A Jewish State Pt. 4: Democracy?

Jewish history is replete with examples of the national punishment of the Jews. By their refusal to be chosen and special, they do away with any reason for a world, for Creation; they thus bring the world itself to the brink of destruction. We will never lend our hand to a "freedom" and democracy that are the freedom and democratic right to destruction of the individual Jew, his state and the world. For that, we feel no guilt. Not the slightest. We must be honest; above all, we must be honest. We must be honest, no matter how painful it is and no matter how it shakes our personal illusions and lives. If we are not interested in Judaism, if it is not the ruler of our lives, that is one thing; but, in that case, let no one raise it as a weapon in the battle against "Kahanism." But neither can one use a fraudulent Judaism as an intellectual weapon unless one is intellectually dishonest. Judaism is either authentic Judaism or it is not, and if one chooses Reform or Conservatism or any other of the "wings" that fly on the words of human beings, no matter how "wise," then understand that this is not Judaism but the personal views of people who set their own view and their own beliefs as their G-d and their "Judaism;" know that it is fraud.

Judaism is Divine and it is G-d's literal word or it is worthless. It
is Divine! It is G-d's word! And He gave us not only laws concerning our personal lives but those that establish and control and direct the way a Jewish State and government must be. And the basic truth, no matter how bitter for Jews raised and influenced by the non-Jewish cultures of the West, is that Judaism does not postulate a state based on democracy in western form. Consider: If it is true that Judaism is a Divine Law given the Jew at Sinai by the Almighty, is it really logical to assume that the state which is sanctioned by Judaism should sanction, too, a system of government under which every four years or so the people shall decide whether to observe the Law of G-d? Would any religious code sanction such a political system? Obviously not, and clearly Judaism is not Western democracy as we know it.

The Talmud clearly states the Jewish concept of government. During the days of the First Holy Temple, as King Hezekiah reigned in Judea, the mighty Assyrian empire ruled the Middle East. Its armies poured over the area, conquering nations and states, never defeated.
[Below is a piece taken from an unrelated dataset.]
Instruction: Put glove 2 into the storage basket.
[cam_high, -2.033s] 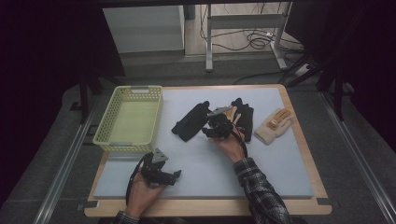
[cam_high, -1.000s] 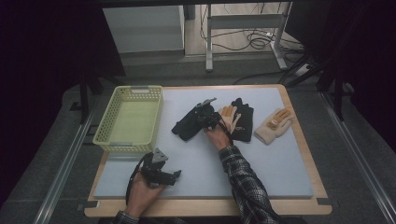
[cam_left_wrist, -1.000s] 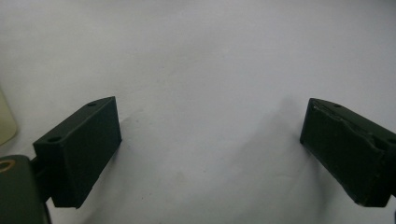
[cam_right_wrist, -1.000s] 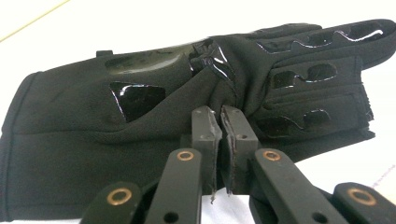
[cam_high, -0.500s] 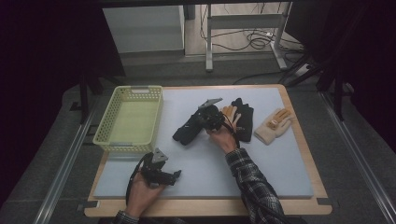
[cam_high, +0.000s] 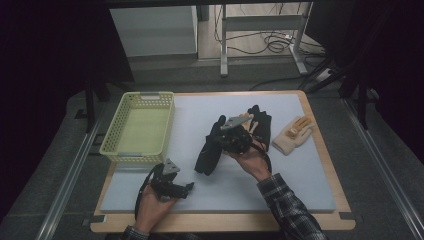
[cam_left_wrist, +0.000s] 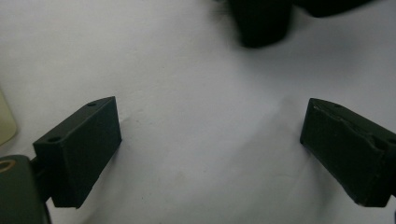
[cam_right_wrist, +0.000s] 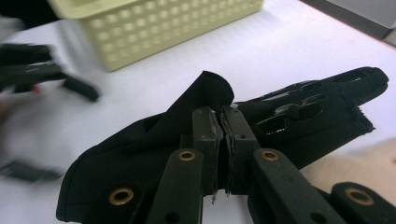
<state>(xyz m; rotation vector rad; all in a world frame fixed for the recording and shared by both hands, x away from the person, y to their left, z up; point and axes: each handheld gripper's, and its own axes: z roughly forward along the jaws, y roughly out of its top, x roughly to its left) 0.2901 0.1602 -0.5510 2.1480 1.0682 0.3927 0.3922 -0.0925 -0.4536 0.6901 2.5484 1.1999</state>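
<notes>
The right gripper (cam_high: 226, 137) had its jaws pinched tight together on a fold of a black glove (cam_right_wrist: 196, 135), with soft matte fabric bunched up on both sides of the jaws and a little flap of it poking up just past their tips. To the right of the jaws the glove had a glossy rubbery patch with slot-shaped cutouts, and I couldn't read any logo on it. In the high view that glove (cam_high: 209, 150) hung limp from the jaws, its lower end down on the tabletop (cam_high: 300, 190), which looked like a pale, smooth foam-ish sheet on a wooden board. Well beyond the jaws and off to the left sat a pale yellow plastic basket (cam_right_wrist: 154, 28), rectangular with a lattice wall of small square holes. Behind the right gripper lay a second black glove (cam_high: 261, 127), and further out to that side a cream knit glove (cam_high: 292, 135) with orange bits on the fingers. The left gripper (cam_high: 189, 186) was low over the near part of the tabletop with its jaws spread wide apart and nothing between them, just bare white surface (cam_left_wrist: 205, 140). The jaws themselves were chunky matte black blocks, and past them a dark blurry shape (cam_left_wrist: 259, 21) sat at the top edge, too soft to say much about. No writing anywhere that I could make out.
</notes>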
The northern Jewish kingdom of Israel fell to the mighty Assyrians, and they ravaged the southern kingdom of Judea, conquering every city and town except the capital, Jerusalem. The powerful army, led by Sanacherib, laid siege to the city and delivered an ultimatum to the Jews standing behind the city's walls: Surrender and live, be taken to another land to live lives of quiet comfort, or fight - and be exterminated. Within the city a bitter debate broke out, with King Hezekiah placing his faith in the Almighty, calling for resistance and refusal to surrender. A second camp, however, led by the scholar and scribe Shevna, called for surrender and peace. And thus says the Talmud (Sanhendrin 26a):
"Shevna spoke before 130,000 people and Hezekiah before 110,000. Hezekiah (seeing that the majority was with Shevna) was fearful and said: 'Can it be, G-d forbid, that the Almighty wishes to go after the majority and since the majority wishes to surrender, we, too, should agree to surrender?' The prophet [Isaiah] then came and said: 'Say you not 'a confederation' to what the people are calling a confederation (Isaiah 8). It is a confederation of the wicked and A CONFEDERATION OF THE WICKED IS NOT COUNTED.'" The votes and the majority of those who do not follow G-d's law and will are not "counted," are not considered in making a national Jewish decision.

Of course, there is a concept of democracy within Judaism. But that is
within a context of Jewish law, when the majority does not go against Judaism. Certainly the Sanhendrin ruled on the basis of the majority decision of its members and certainly the vote for people who are committed to Judaism and Jewish policies is based on the principle of democracy. But democracy can never be used to vote against Torah and Jewish concepts and Jewish values and Jewish laws. Democracy must bow before the truth of Judaism. That is logical and that is obvious if one is speaking about a Judaism based on Divine law. And that is logical and obvious to any Jew who is honest and open.

Democracy is indeed the only political system for people and societies that are not privy to absolute truth. Then, with no other choice, one must accept democracy lest the state fall into anarchy or secular dictatorship. But if Judaism is Divine truth and if the Jewish State is to be based on this Divine truth, it is simply the height of absurdity and madness to speak of a democratic vote by the people as to whether to abide by that law or not. Democracy is not Judaism; no one has the "right" to defy G-d's law. But, alas, there is a tragic "but." The pity is - the tragedy is - that most Jews today do not believe that Judaism is Divine and therefore do not accept it as the foundation of the state. Know, however, that punishment will be forthcoming against a people that refuses to create the kind of society that G-d demands. Tragedy.